WHAT THE TASK REQUIRES: Write down exactly what lies from the line containing "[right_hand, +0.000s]" to the end of the records, inclusive, and omit the pictures.

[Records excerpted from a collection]
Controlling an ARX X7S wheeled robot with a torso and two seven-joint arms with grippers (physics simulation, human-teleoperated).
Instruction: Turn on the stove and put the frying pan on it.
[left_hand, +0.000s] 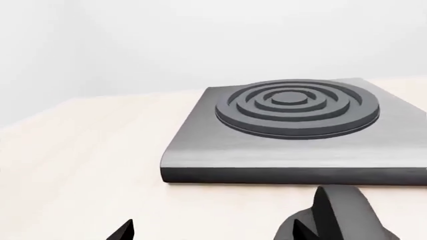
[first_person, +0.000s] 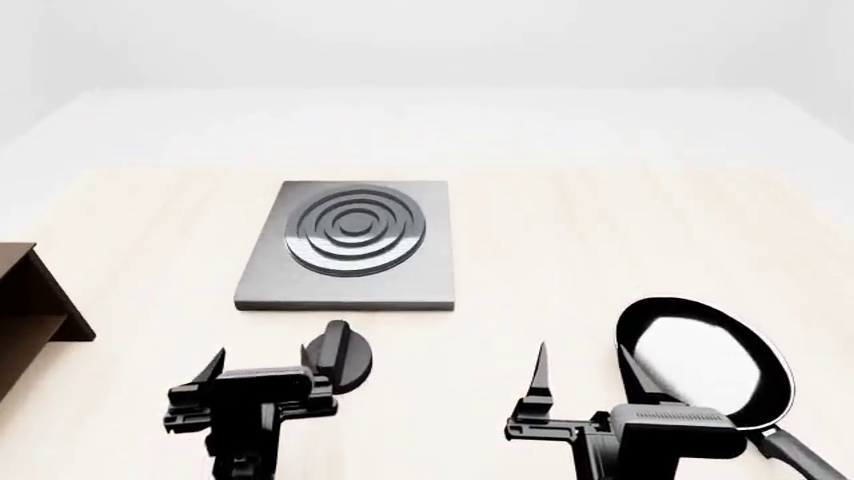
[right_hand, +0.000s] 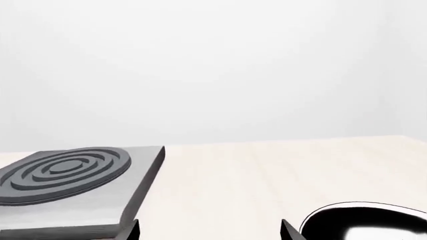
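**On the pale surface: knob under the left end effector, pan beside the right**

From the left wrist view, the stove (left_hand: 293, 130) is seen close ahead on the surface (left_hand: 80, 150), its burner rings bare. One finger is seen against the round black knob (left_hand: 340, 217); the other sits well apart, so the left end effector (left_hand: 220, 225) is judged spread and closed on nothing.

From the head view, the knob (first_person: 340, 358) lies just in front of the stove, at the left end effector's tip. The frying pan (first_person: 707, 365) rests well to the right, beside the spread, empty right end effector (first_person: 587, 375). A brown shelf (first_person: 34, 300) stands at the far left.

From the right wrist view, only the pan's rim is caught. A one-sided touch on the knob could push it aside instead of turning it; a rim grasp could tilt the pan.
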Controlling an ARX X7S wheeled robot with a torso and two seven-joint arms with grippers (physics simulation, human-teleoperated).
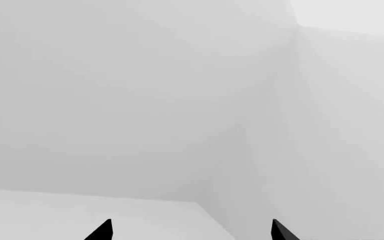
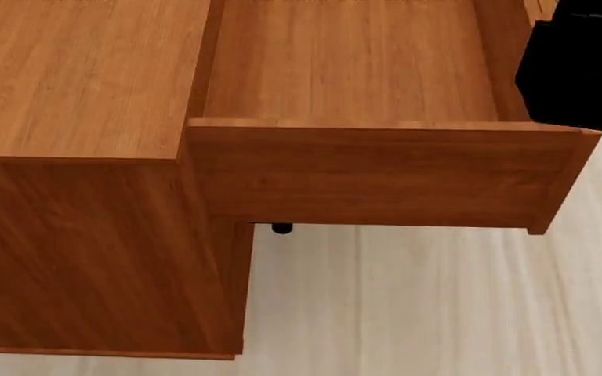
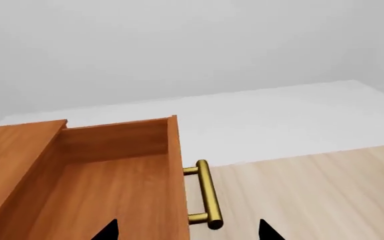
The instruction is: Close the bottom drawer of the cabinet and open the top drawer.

SOLVED PROBLEM:
[right_hand, +0.000s] 
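**On the pale surface: knob under the left end effector, pan beside the right**

From the left wrist view, the stove (left_hand: 293, 130) is seen close ahead on the surface (left_hand: 80, 150), its burner rings bare. One finger is seen against the round black knob (left_hand: 340, 217); the other sits well apart, so the left end effector (left_hand: 220, 225) is judged spread and closed on nothing.

From the head view, the knob (first_person: 340, 358) lies just in front of the stove, at the left end effector's tip. The frying pan (first_person: 707, 365) rests well to the right, beside the spread, empty right end effector (first_person: 587, 375). A brown shelf (first_person: 34, 300) stands at the far left.

From the right wrist view, only the pan's rim is caught. A one-sided touch on the knob could push it aside instead of turning it; a rim grasp could tilt the pan.
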Controlling an ARX X7S wheeled robot with a torso and two seven-joint arms with grippers (physics simulation, human-teleoperated).
The instruction is: Close the bottom drawer of the cabinet and open the top drawer.

The exercise closes with this answer.